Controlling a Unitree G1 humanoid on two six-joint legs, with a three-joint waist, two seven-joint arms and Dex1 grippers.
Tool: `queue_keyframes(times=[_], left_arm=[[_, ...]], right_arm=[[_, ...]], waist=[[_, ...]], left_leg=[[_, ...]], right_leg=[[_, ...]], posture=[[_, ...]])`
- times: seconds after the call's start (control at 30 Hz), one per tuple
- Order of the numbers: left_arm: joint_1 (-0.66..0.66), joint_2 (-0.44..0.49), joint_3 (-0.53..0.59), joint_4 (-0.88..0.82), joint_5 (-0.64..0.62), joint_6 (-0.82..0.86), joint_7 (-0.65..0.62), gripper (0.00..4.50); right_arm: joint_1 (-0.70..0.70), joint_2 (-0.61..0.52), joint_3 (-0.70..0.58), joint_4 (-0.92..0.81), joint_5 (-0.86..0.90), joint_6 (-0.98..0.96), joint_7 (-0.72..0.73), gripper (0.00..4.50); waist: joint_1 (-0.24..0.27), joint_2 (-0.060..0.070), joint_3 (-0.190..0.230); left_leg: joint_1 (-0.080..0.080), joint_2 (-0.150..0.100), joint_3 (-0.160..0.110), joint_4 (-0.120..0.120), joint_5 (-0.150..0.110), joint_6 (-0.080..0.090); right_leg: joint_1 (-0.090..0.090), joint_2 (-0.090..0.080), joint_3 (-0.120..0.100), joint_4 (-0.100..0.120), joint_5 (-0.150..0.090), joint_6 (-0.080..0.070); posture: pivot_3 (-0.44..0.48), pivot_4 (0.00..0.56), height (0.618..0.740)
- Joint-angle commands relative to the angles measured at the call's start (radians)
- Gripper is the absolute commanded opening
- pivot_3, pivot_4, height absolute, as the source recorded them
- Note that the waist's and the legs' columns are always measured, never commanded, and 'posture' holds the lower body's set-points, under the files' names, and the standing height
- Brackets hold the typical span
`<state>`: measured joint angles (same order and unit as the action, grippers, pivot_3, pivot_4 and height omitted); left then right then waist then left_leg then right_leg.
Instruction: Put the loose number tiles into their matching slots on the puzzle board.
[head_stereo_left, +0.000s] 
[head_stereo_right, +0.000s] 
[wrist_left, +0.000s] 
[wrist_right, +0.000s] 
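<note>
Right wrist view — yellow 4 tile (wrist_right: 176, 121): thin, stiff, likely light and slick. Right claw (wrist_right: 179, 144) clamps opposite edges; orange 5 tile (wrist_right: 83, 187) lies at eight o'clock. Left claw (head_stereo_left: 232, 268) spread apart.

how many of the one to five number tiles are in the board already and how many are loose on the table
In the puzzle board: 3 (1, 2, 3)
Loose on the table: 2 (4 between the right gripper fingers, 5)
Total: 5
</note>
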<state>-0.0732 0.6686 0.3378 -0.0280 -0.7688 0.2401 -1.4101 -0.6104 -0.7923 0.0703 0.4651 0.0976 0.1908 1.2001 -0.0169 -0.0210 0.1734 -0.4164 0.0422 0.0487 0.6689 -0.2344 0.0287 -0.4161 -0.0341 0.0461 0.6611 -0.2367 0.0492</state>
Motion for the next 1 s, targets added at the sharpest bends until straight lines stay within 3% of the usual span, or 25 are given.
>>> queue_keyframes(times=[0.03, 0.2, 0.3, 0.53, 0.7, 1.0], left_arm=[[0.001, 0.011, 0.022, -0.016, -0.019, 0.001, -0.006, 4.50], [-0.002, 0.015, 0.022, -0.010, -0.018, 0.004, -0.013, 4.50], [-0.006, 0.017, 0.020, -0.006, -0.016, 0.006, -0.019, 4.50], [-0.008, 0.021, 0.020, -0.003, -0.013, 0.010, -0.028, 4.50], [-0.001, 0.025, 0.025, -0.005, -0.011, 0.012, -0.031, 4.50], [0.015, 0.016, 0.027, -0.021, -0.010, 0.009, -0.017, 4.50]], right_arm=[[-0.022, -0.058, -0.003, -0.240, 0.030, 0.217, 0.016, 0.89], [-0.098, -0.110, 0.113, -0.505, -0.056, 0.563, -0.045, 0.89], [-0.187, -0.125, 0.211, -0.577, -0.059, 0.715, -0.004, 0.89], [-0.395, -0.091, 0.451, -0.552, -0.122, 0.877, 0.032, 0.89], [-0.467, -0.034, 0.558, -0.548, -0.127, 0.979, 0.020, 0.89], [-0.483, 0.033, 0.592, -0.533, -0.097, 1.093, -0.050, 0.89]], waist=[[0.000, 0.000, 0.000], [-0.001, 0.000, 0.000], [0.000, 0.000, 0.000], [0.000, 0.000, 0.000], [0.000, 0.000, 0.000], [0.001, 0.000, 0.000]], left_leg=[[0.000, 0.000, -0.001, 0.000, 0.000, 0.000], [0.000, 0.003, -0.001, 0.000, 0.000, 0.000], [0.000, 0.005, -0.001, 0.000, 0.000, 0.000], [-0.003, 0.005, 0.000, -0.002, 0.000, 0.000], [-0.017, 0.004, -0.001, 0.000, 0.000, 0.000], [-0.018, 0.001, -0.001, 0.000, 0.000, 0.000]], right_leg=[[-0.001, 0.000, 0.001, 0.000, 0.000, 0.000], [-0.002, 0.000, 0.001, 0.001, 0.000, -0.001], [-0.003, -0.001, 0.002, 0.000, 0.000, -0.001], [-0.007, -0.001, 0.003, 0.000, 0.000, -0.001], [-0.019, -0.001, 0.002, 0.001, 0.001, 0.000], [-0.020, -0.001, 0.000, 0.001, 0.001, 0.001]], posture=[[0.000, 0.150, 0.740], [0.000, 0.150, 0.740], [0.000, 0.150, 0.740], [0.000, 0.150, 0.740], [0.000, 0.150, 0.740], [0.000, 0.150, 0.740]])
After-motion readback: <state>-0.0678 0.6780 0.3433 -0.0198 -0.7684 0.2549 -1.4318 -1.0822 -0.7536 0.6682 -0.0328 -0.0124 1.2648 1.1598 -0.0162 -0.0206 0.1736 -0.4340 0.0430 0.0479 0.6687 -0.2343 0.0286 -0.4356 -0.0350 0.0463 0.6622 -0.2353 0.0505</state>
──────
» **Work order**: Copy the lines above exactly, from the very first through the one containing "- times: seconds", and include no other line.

» **Exercise response**:
Controlling a Unitree G1 humanoid on two six-joint legs, with a three-joint waist, two seven-joint arms and Dex1 grippers.
Tool: `queue_keyframes(times=[_], left_arm=[[_, ...]], right_arm=[[_, ...]], waist=[[_, ...]], left_leg=[[_, ...]], right_leg=[[_, ...]], posture=[[_, ...]])`
- times: seconds after the call's start (control at 30 Hz), one per tuple

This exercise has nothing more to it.